Your task is to retype each line of the data below exactly.

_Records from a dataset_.

────────────────────

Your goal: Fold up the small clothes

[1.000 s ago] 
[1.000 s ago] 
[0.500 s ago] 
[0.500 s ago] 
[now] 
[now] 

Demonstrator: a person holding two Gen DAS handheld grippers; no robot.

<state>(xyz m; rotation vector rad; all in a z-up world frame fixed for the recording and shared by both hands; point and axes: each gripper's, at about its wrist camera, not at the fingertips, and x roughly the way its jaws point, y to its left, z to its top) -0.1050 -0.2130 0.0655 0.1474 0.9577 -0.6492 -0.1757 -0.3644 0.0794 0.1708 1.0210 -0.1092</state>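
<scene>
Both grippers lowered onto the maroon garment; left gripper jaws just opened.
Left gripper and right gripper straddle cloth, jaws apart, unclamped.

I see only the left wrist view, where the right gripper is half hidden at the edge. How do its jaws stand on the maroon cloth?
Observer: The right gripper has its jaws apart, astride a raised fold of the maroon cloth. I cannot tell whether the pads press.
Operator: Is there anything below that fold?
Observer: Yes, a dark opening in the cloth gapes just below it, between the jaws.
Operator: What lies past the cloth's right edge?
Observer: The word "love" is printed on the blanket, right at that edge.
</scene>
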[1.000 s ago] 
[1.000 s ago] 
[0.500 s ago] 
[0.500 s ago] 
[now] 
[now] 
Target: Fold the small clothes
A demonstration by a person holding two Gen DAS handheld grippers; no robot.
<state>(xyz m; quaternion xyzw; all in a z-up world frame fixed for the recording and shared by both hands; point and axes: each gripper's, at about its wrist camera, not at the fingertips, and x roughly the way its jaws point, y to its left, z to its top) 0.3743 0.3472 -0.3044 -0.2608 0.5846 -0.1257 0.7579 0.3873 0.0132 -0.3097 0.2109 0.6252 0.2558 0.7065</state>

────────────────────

_TASK SOLUTION_.
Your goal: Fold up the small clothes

[1.000 s ago] 
[1.000 s ago] 
[0.500 s ago] 
[0.500 s ago] 
[now] 
[now] 

Demonstrator: a person holding two Gen DAS handheld grippers; no robot.

<state>(xyz m; rotation vector rad; all in a z-up world frame fixed for the recording and shared by both hands; point and axes: each gripper's, at about its wrist camera, not at the fingertips, and x roughly the way its jaws point, y to its left, z to its top) -0.1050 -0.2130 0.0655 0.1474 0.9577 -0.6492 -0.1757 -0.3644 0.0794 0.1708 1.0210 -0.1092</state>
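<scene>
Both grippers lowered onto the maroon garment; left gripper jaws just opened.
Left gripper and right gripper straddle cloth, jaws apart, unclamped.

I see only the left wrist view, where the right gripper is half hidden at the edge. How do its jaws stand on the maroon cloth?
Observer: The right gripper has its jaws apart, astride a raised fold of the maroon cloth. I cannot tell whether the pads press.
Operator: Is there anything below that fold?
Observer: Yes, a dark opening in the cloth gapes just below it, between the jaws.
Operator: What lies past the cloth's right edge?
Observer: The word "love" is printed on the blanket, right at that edge.
</scene>
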[1.000 s ago] 
[1.000 s ago] 
[0.500 s ago] 
[0.500 s ago] 
[now] 
[now] 
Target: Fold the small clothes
A demonstration by a person holding two Gen DAS handheld grippers; no robot.
<state>(xyz m; quaternion xyzw; all in a z-up world frame fixed for the recording and shared by both hands; point and axes: each gripper's, at about its wrist camera, not at the fingertips, and x roughly the way its jaws point, y to its left, z to its top) 0.3743 0.3472 -0.3044 -0.2608 0.5846 -0.1257 0.7579 0.3873 0.0132 -0.3097 0.2109 0.6252 0.2558 0.7065</state>

No further output is needed for this exercise.